Les modifications apportées à la loi du 3 mars 1955 sont non conformes à la Constitution. Le Premier ministre en est parfaitement conscient, déclarant être « extrêmement dubitatif sur l’idée de saisir le conseil constitutionnel » lors de l’examen du projet de loi au Sénat. Il peut paraitre paradoxal de violer la démocratie au nom de la protection des citoyens. Le régime juridique d’état d’urgence, qui transfère le pouvoir judiciaire à l’exécutif, a déjà été renforcé en mars 2015 par la loi controversée sur le renseignement. Désormais, le gouvernement souhaite étendre son pouvoir en révisant la Constitution sous prétexte qu’elle ne serait plus adaptée à la situation actuelle, qualifiée de « terrorisme de guerre » par François Hollande.
Manuel Valls redoute que la loi révisée soit inconstitutionnelle et veut éviter que le Conseil ne soit saisi afin de ne pas « faire tomber 786 perquisitions et 150 assignations à résidence déjà faites » ainsi que pour « donner aux forces de l’ordre, aux forces de sécurité, à la justice, tous les moyens de poursuivre ce qui représente un danger pour la Nation (…) ». Un commentaire ?
Il craint sûrement que des présumés terroristes fassent une QPC (question prioritaire de constitutionnalité) pour faire annuler toute la procédure.
Cependant ces mesures semblent insuffisantes pour le président qui souhaite également réformer les articles 16 et 36 de la Constitution. D’après François Hollande il est nécessaire « de pouvoir disposer d’un outil approprié pour fonder la prise de mesures exceptionnelles pour une certaine durée sans recourir à l’état d’urgence ». Pouvez-vous nous expliquer en quoi consistent ces deux articles ?
L’article 16 de la Constitution accorde les pleins pouvoirs au chef de l’État quand il y a atteinte à l’intégrité du territoire et que le fonctionnement régulier des pouvoirs publics est interrompu. Cependant le fonctionnement des pouvoirs publics n’a pas été interrompu c’est pourquoi il n’a pas fait valoir l’article 16 mais l’état d’urgence de la loi de 1955.

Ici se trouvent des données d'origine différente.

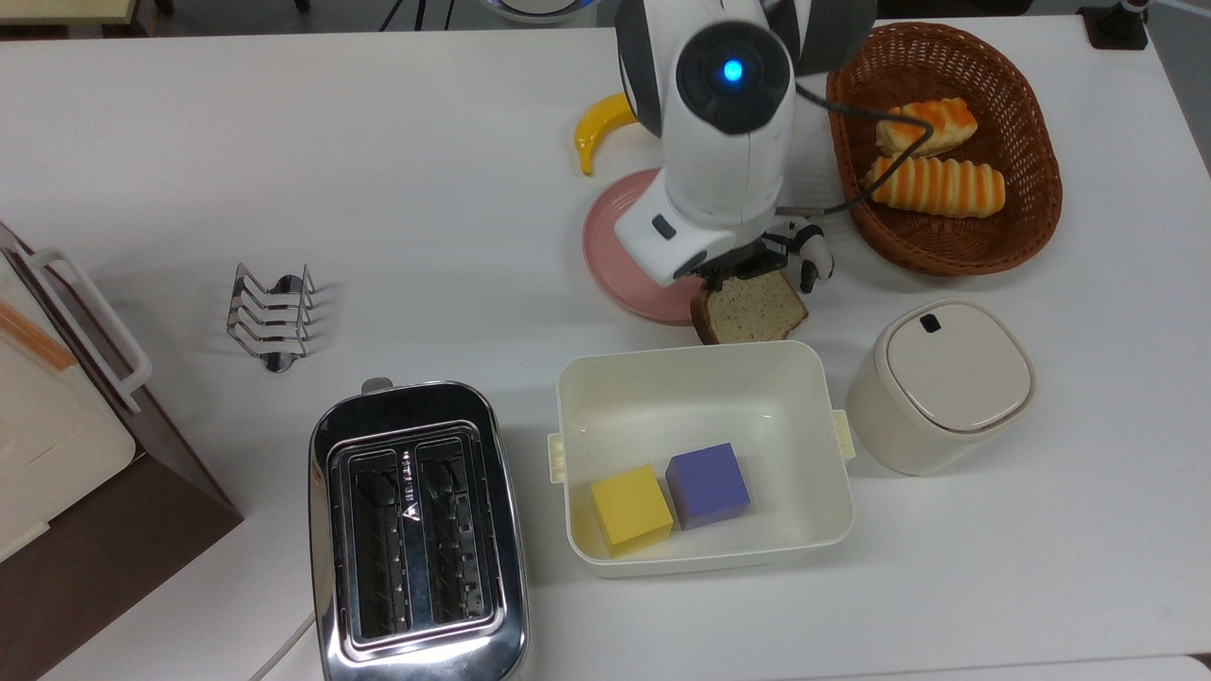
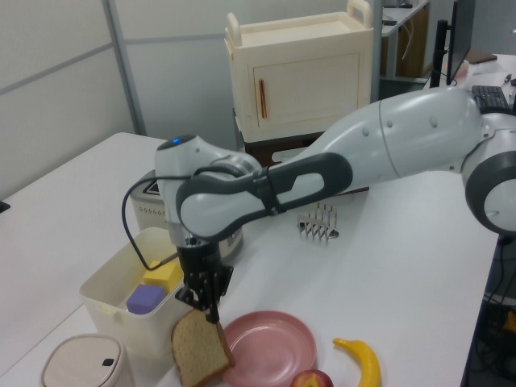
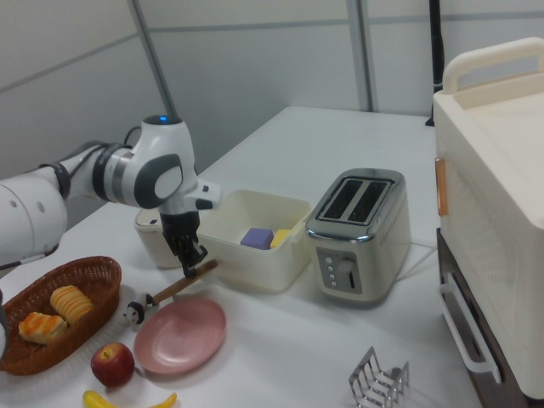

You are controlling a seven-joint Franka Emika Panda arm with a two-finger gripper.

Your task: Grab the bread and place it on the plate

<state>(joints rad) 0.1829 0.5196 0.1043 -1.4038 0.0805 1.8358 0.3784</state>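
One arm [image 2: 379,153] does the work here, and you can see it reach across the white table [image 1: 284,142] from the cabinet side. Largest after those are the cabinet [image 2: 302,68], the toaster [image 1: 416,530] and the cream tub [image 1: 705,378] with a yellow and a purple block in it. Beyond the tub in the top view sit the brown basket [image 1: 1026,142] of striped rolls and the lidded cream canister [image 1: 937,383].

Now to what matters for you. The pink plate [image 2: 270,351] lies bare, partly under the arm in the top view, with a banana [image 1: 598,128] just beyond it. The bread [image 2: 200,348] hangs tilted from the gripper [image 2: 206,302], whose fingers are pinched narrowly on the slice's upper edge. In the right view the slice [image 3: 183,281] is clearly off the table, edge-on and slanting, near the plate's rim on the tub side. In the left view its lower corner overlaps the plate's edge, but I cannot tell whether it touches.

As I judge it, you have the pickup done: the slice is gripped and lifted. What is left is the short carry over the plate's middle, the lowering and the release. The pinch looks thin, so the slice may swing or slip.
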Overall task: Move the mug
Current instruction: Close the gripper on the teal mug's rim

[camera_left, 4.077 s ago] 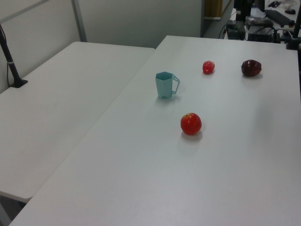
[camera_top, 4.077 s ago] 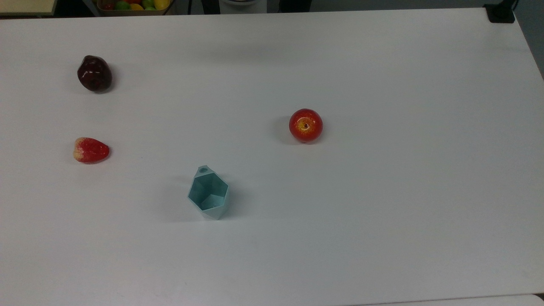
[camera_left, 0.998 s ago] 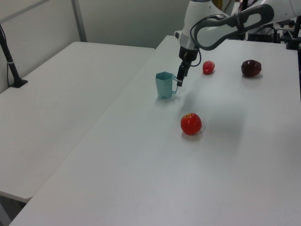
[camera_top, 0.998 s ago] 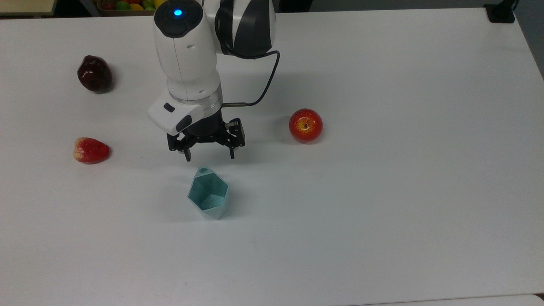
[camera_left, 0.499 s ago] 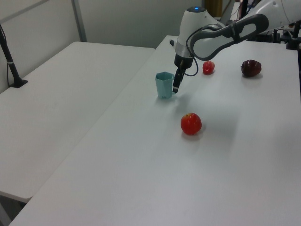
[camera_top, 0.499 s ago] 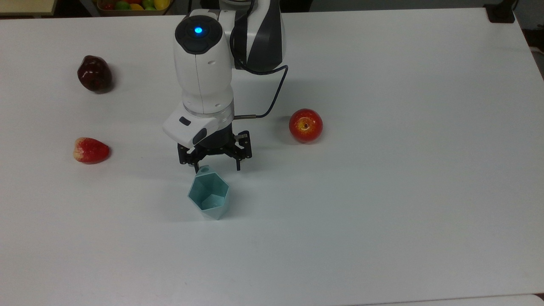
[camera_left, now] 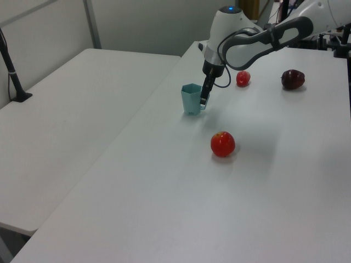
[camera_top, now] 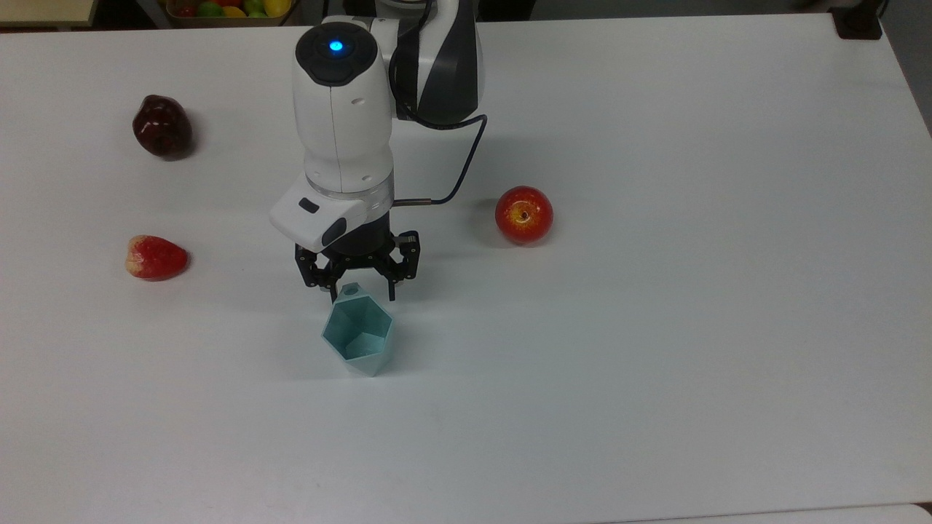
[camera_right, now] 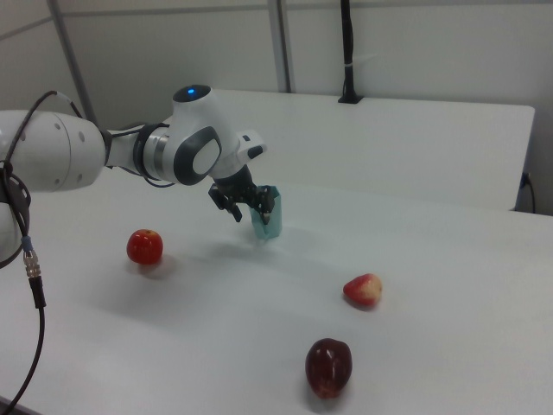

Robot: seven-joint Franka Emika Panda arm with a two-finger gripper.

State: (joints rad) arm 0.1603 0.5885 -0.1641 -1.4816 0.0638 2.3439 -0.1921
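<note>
The gripper (camera_top: 357,290) is hanging w/ jaws apart, straddling the holed tab at the rim of the mug (camera_top: 357,335); in the top view one finger is sitting on each side of the tab, not yet pinching as far as I can judge. The mug itself is standing upright on the white table (camera_top: 655,327), body just beyond the fingertips on the side away from the wrist, tab pointing back toward the arm. That orientation is prob. why the arm is coming in from the tab side: it's the only thin part narrow enough to fit btwn the fingers, whereas the hexagonal body looks too wide. The left view is showing the fingers low beside the mug (camera_left: 191,98), approx. at handle height; the right view has the gripper (camera_right: 246,206) pressed close against the mug (camera_right: 266,213), contact unclear.

The apple (camera_top: 523,214) is lying well off to one side of the jaws, the strawberry (camera_top: 156,257) well off to the other, the dark red fruit (camera_top: 162,125) behind the wrist, far away. None is crowding the grasp.

Next step, my guess: closing on the tab, then lifting. Risk: the thin tab slipping or the mug swinging when raised.
</note>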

L’article 36 décrète l’état de siège qui a pour effet, entre autres, de transférer temporairement les pouvoirs de la police aux militaires sur une partie du territoire en cas de guerre ou d’insurrection armée, mais aussi la suspension des lois ordinaires et la limitation des libertés individuelles.
Pensez-vous qu’une révision de ces articles peut renforcer la protection des personnes présentes sur le territoire contre des attentats terroristes ?
Si on place la Constitution contre soi pour se protéger cela pourrait diminuer l’impact d’une balle ou même l’arrêter car elle est très épaisse ! Mais hormis cela, non, je ne pense pas qu’elle les défendrait davantage.
Nicolas Sarkozy a indiqué vouloir inclure dans ces révisions « la rétention de sûreté » pour « les criminels condamnés à de longues peines pour terrorisme une fois leur peine achevée (…) et l’élargissement de la possibilité de contrôle d’identité et de fouille des véhicules par tous les policiers ». Mais la Constitution a-t-elle pour fonction de créer de genre de mesures ?
Non, la Constitution n’a pas vocation à faire du pénal. Ce type de législation doit être faite par des lois organiques (qui organisent le fonctionnement des pouvoirs) ou par des décrets.
Quelle procédure l’exécutif doit-il suivre pour soumettre cette demande de réforme au Conseil constitutionnel ?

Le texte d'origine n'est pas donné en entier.